#### [EXERCISE DIRECTIONS]
Look below for the line that has "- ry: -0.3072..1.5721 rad". Set down the lines from there through the line that has "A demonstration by", exactly as written.
***** PROVIDED RECORDS *****
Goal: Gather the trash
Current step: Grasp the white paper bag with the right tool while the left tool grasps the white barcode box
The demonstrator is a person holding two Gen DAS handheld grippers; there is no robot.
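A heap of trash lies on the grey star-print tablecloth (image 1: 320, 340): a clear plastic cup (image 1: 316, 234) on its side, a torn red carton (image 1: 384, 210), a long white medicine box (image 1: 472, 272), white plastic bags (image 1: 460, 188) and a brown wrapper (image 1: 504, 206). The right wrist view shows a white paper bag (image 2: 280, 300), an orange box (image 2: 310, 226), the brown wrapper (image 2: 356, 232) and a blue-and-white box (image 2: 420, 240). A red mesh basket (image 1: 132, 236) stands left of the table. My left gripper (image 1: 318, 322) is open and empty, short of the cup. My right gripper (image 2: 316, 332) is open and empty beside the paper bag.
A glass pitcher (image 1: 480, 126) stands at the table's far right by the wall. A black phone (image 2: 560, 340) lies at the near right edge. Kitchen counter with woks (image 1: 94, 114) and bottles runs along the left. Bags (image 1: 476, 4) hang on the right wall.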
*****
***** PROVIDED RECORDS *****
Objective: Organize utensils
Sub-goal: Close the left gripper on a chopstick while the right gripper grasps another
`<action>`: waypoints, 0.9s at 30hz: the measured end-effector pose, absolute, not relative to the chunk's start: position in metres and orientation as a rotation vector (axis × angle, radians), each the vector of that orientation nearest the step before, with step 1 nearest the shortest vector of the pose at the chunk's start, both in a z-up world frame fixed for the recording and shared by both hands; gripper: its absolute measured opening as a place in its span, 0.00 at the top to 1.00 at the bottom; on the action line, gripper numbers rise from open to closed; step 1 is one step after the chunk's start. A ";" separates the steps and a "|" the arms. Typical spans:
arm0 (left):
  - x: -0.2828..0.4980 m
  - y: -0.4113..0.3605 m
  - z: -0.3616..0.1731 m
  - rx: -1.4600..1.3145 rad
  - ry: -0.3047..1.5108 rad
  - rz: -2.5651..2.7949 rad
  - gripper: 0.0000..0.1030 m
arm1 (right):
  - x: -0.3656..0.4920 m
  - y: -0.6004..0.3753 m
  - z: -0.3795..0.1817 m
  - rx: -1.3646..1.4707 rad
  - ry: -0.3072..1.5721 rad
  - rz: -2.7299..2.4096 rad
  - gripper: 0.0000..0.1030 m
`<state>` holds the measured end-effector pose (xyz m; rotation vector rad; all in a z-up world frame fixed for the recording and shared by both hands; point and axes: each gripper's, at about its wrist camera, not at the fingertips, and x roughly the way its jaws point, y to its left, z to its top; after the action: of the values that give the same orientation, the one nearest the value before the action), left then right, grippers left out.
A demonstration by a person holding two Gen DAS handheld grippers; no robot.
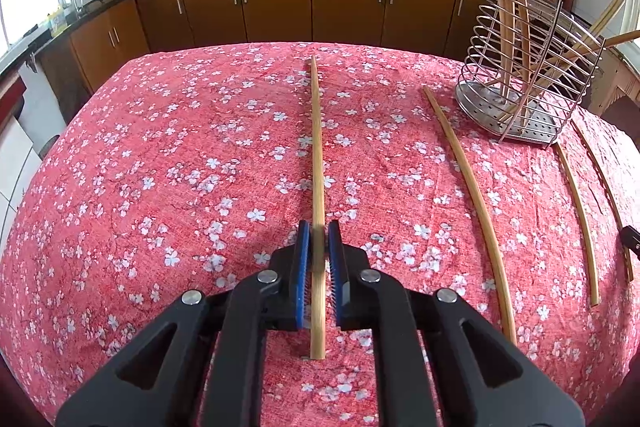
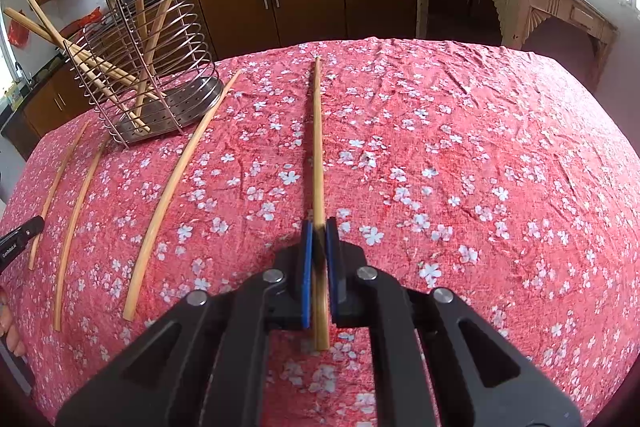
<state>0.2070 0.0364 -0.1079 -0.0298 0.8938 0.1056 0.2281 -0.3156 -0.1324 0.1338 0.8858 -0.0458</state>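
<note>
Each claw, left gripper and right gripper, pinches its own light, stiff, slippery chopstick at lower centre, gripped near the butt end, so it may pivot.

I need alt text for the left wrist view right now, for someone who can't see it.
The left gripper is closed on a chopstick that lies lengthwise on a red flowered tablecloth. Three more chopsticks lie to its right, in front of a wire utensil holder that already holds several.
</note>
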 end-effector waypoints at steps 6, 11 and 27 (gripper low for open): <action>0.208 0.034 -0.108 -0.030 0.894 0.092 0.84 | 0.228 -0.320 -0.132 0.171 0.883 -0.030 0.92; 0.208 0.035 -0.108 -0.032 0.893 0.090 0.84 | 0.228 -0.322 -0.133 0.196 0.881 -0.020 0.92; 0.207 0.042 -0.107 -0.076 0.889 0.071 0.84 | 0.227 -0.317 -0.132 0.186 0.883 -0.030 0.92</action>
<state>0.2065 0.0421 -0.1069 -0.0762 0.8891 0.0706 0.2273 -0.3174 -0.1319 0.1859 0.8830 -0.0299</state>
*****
#### [SOLUTION TO THIS EXERCISE]
  - ry: -0.3072..1.5721 rad
  - rz: -2.7299..2.4096 rad
  - gripper: 0.0000..0.1030 m
`<state>` holds the measured end-effector pose (xyz m; rotation vector rad; all in a z-up world frame fixed for the recording and shared by both hands; point and axes: each gripper's, at about its wrist camera, not at the fingertips, and x roughly the way its jaws point, y to its left, z to its top; after the action: of the values that give the same orientation, the one nearest the value before the action), left then right, grippers left out.
A demonstration by a person holding two Gen DAS handheld grippers; no robot.

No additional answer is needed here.